Like how about words that have probably never been uttered together in the same sentence? The other night while my boyfriend and I were cuddling, I said, “I see Chelsea Clinton dragging a port-a-potty into the woods.” And he said, “Oh my God, those words have probably never been said on this planet before.” We had been talking about Chelsea Clinton’s outlandish wedding and the port-a-potties that cost $15 grand. And then we do the cutest thing ever that any couple has probably ever done, oh you would love it, this little bedtime ritual, where we stare off into the distance and say that we see something random dragging something else random into the woods. Like a tumbleweed dragging a pencil. It’s sort of an inside joke and you sorta have to be there. Also, my boyfriend probably wouldn’t want me to share this because it’s sacred.

How did the Obama administration go from bravely shunning Fox News to presenting them with the front-row seat in the White House press room? Oooh, throwing in some politics.

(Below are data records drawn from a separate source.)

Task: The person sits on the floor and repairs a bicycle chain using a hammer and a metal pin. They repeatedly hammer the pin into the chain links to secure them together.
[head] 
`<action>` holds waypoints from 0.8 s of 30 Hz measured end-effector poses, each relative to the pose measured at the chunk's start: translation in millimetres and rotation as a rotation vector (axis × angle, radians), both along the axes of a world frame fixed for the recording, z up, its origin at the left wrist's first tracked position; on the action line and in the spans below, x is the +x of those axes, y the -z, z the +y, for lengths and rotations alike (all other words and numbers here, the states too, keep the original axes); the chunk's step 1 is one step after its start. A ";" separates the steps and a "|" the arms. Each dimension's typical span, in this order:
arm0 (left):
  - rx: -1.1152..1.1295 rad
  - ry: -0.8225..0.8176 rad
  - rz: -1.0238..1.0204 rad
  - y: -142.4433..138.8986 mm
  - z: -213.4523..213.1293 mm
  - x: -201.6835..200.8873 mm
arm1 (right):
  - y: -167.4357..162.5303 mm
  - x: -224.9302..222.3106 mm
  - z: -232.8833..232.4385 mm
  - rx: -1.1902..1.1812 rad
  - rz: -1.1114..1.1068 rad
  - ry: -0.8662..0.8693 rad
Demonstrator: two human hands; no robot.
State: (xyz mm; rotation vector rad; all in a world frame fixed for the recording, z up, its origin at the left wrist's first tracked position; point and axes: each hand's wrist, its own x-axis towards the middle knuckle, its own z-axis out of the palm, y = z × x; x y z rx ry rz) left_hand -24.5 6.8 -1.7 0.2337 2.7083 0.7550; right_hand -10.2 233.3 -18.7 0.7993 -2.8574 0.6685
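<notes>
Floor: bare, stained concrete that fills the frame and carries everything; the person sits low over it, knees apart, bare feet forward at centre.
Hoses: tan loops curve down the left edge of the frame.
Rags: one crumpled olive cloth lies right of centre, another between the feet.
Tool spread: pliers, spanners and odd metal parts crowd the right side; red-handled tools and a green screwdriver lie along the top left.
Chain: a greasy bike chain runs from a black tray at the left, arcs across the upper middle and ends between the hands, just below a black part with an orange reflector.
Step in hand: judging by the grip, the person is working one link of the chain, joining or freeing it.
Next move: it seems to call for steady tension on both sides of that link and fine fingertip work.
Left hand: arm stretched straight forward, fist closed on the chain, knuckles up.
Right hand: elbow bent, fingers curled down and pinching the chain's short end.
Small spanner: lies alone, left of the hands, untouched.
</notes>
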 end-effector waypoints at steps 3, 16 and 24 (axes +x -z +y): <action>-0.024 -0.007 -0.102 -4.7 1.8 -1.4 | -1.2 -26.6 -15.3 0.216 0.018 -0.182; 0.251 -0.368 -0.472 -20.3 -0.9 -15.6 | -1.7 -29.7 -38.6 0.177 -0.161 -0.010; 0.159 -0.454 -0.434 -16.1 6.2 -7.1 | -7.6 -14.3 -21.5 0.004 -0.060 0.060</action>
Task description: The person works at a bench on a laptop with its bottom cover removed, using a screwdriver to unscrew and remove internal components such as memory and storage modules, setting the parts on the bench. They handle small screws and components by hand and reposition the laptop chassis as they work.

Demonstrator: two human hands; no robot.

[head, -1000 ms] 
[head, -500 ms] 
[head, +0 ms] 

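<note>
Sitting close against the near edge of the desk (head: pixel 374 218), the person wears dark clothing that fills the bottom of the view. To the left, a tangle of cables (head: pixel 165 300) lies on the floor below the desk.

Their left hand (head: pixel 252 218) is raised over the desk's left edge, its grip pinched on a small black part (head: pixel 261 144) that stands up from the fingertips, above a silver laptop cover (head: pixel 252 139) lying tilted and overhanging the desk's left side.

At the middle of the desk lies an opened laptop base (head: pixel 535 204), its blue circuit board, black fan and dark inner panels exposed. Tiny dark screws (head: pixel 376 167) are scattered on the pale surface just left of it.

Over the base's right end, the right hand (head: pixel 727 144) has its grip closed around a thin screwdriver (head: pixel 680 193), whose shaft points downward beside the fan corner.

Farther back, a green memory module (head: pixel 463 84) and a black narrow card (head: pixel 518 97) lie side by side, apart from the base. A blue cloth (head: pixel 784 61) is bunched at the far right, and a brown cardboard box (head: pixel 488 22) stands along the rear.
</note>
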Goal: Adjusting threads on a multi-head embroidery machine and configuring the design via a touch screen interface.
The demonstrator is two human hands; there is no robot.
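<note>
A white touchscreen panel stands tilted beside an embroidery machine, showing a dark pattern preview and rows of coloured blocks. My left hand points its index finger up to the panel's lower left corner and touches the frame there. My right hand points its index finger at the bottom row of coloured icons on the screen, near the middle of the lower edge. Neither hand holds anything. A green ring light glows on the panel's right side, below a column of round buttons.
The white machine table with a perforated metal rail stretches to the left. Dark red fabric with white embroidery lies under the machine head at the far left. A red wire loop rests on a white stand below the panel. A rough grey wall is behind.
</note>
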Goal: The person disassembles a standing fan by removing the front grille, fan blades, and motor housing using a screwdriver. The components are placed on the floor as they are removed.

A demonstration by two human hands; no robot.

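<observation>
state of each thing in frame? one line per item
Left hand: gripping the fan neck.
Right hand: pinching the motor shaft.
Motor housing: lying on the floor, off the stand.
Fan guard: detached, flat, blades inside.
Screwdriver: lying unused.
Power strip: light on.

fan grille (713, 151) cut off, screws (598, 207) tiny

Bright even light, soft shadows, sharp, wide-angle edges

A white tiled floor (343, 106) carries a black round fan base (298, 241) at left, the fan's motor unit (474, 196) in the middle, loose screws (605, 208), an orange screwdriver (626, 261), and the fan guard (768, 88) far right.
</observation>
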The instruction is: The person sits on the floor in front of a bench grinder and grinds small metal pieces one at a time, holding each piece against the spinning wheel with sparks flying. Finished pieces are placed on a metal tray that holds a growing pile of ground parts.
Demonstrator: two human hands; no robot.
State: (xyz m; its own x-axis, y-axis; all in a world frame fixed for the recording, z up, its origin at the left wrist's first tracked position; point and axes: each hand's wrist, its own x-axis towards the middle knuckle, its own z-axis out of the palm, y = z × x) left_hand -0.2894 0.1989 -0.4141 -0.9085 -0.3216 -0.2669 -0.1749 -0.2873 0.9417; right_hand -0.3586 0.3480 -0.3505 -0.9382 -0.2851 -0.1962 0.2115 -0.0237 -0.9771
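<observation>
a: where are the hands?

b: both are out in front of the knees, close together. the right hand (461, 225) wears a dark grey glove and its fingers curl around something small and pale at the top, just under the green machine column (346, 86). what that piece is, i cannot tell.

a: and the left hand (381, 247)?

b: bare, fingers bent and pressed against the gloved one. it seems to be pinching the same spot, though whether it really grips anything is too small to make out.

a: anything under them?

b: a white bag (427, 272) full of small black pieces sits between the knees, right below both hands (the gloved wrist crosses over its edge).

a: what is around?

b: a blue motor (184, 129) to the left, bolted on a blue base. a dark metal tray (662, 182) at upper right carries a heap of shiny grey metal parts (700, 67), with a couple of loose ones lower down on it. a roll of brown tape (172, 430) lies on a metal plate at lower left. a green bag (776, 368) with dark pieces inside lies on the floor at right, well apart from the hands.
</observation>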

But I’m beating around the bush. I’m turning on a dime. I’m using every cliche in the book to get me out of writing. Because, sigh, writing your own stuff really is scary. I have high expectations for myself. I want to write a post so grand that the comments in the comment section overflow and the webmaster has to call me and beg me to stop writing because the server simply can’t take the traffic. I want to write a post so heavy in analysis of modern day affairs that pundits instantly quit their jobs. I want to write a post that heaves up buried traumas so eloquently that even people who never owned dogs – in fact, hate pets in general – cry along with me. Oh, I want to write a post.

But I’ll start with this one. I’ll start by saying this is scary, yet I’m still going to try. It’s time I used my own voice, coaxed it out from hiding, let it dance a little.

I guess what I’m saying is, I’m new here, so go easy.